Conclusion: Treatment with 0.4 mg tamsulosin OCAS in Taiwanese men with LUTS associated with BPH who were dissatisfied with 0.2 mg tamsulosin significantly improved IPSS scores, urinary flow, and QOL and was well tolerated, suggesting that this should be the recommended dose offered to Taiwanese male patients.

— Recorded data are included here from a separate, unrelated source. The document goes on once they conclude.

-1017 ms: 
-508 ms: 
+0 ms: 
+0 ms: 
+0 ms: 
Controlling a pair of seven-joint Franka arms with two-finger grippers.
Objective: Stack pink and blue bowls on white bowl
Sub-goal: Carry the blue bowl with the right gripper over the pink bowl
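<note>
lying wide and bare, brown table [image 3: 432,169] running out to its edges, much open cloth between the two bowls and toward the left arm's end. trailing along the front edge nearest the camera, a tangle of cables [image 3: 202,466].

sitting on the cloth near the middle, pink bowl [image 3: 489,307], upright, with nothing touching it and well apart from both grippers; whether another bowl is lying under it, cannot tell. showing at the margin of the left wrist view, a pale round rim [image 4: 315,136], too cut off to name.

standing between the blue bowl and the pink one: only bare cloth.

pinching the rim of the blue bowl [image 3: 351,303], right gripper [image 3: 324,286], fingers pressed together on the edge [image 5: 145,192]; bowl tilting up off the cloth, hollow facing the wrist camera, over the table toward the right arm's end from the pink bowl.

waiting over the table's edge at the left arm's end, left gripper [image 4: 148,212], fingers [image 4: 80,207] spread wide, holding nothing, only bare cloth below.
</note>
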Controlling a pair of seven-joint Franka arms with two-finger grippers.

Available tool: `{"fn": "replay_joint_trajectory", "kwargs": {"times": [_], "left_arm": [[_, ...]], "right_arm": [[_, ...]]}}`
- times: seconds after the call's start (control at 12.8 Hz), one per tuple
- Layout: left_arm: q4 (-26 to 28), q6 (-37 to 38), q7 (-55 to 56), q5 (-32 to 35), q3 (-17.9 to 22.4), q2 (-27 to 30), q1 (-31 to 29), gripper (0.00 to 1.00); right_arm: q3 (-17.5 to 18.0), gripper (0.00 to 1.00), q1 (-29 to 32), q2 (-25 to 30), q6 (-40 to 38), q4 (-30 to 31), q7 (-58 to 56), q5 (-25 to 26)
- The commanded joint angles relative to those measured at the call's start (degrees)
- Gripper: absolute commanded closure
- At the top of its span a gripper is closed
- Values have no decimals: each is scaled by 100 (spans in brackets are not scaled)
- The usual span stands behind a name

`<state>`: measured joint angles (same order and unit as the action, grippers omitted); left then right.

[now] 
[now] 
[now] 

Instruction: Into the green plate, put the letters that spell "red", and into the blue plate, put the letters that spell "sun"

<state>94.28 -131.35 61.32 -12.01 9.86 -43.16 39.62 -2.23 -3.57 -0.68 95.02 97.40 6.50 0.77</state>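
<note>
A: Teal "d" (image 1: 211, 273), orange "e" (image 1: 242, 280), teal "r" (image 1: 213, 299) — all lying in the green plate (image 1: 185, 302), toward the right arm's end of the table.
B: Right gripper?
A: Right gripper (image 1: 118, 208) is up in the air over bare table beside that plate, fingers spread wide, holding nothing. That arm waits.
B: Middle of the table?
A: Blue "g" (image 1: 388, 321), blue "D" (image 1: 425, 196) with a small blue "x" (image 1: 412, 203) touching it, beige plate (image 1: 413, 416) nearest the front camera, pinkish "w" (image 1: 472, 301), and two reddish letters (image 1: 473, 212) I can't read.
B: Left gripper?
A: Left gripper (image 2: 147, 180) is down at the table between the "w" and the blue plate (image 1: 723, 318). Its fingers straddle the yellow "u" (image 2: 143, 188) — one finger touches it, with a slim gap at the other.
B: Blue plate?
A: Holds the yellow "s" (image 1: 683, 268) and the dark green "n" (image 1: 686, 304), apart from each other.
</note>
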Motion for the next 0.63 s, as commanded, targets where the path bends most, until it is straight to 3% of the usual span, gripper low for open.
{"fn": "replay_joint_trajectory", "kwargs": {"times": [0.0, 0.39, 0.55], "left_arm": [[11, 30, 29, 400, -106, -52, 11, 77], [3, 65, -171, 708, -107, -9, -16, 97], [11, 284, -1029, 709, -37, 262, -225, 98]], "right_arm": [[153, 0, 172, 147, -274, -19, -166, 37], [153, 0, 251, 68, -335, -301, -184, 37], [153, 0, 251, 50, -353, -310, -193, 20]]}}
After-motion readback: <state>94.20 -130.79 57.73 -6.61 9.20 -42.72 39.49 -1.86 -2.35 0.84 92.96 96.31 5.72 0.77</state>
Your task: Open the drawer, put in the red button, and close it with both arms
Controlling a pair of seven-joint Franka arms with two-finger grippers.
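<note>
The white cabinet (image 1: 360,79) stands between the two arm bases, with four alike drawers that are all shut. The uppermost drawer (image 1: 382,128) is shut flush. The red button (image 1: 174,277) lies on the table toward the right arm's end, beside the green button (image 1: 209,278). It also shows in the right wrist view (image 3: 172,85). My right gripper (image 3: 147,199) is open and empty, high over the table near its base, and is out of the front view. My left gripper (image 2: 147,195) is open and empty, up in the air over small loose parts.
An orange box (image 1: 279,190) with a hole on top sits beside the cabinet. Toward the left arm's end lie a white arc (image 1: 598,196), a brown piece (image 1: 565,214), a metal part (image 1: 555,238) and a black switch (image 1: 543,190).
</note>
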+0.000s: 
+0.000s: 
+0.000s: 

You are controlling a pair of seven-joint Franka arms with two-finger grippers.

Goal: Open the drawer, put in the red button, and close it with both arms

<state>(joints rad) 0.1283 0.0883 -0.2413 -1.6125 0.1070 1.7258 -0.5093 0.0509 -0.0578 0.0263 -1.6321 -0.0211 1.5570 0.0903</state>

Keywords: LUTS; neoplasms; outcomes; prostate; α1-adrenergic receptor.

Figure 1

Analysis of IPSS total scores in patients with LUTS associated with BPH who were switched from 0.2 to 0.4 mg tamsulosin OCAS. Notes: Analysis of primary efficacy was determined by assessing change from baseline in total IPSS (scores from seven questions based on urinary symptoms) to 12 weeks after initiating treatment with 0.4 mg tamsulosin OCAS. Significant reductions in mean IPSS total scores from baseline were observed at Week 4, Week 8, and Week 12 after 0.4 mg tamsulosin OCAS treatment (P<0.001). *Statistically significant (P<0.001) change from baseline values determined by paired t-test. Abbreviations: BPH, benign prostatic hyperplasia; IPSS, International Prostate Symptom Score; LUTS, lower urinary tract symptoms; OCAS, oral controlled absorption system.

Figure 2

Analysis of urine efficacy assessments in patients with LUTS associated with BPH who were switched from 0.2 to 0.4 mg tamsulosin OCAS. Notes: Analysis of urine efficacy was determined by assessing change from baseline in total IPSS (scores from seven questions based on urinary symptoms), up to 12 weeks after initiating treatment with 0.4 mg tamsulosin OCAS. Significant reductions in mean IPSS from baseline were observed at Week 4, Week 8, and Week 12 after 0.4 mg tamsulosin OCAS treatment for (A) IPSS storage, (B) IPSS voiding, (C) IPSS nocturia, and (D) IPSSQOL. *Statistically significant (P<0.05) change from baseline values determined by paired t-test. Abbreviations: BPH, benign prostatic hyperplasia; IPSS, International Prostate Symptom Score; IPSSQOL, IPSS – quality of life; LUTS, lower urinary tract symptoms; OCAS, oral controlled absorption system.

Figure 3

Analysis of satisfaction (VAS) in patients with LUTS associated with BPH who were switched from 0.2 to 0.4 mg tamsulosin OCAS. Notes: Analysis of patients’ feeling of satisfaction was determined by using the VAS at baseline and up to 12 weeks after initiating treatment with 0.4 mg tamsulosin OCAS. Significant increases in VAS scores were observed up to Week 12 after 0.4 mg tamsulosin OCAS treatment. *Statistically significant (P<0.05) change from baseline values determined by paired t-test. Abbreviations: BPH, benign prostatic hyperplasia; LUTS, lower urinary tract symptoms; OCAS, oral controlled absorption system; VAS, visual analog scale.